▶ **YOUR OBJECTIVE**:
Nothing but the lines from the one with "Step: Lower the" through the end of the material should be retyped, word for word and without pictures.

▶ **RAW DATA**:
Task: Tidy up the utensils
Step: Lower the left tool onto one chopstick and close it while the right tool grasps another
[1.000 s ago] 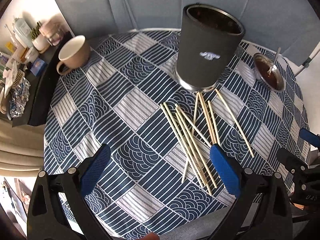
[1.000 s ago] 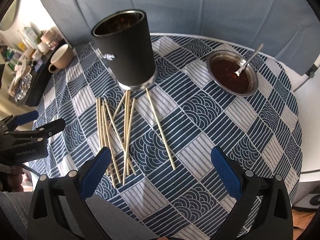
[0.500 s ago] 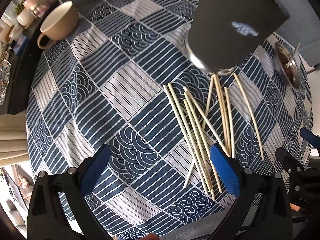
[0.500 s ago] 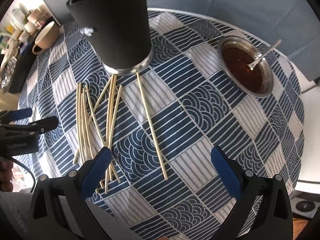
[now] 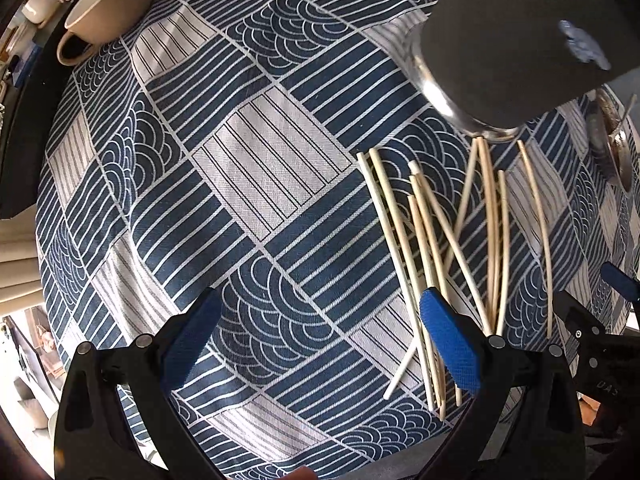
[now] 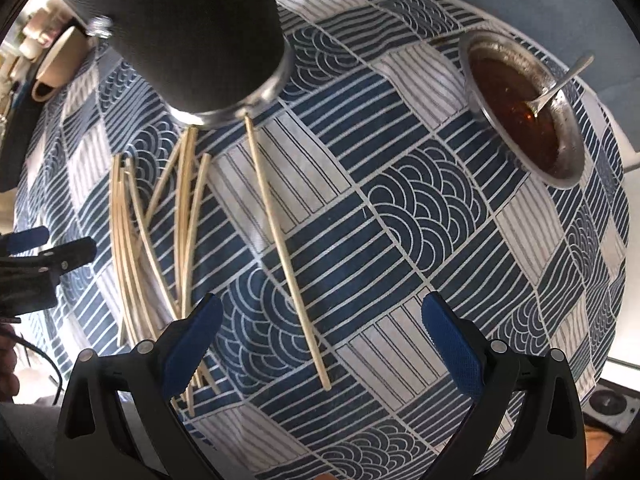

▶ **ANSWER SPACE**:
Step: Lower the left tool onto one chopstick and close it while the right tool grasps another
[1.000 s ago] 
[1.000 s ago] 
[0.500 s ago] 
[0.500 s ago] 
[now] 
[now] 

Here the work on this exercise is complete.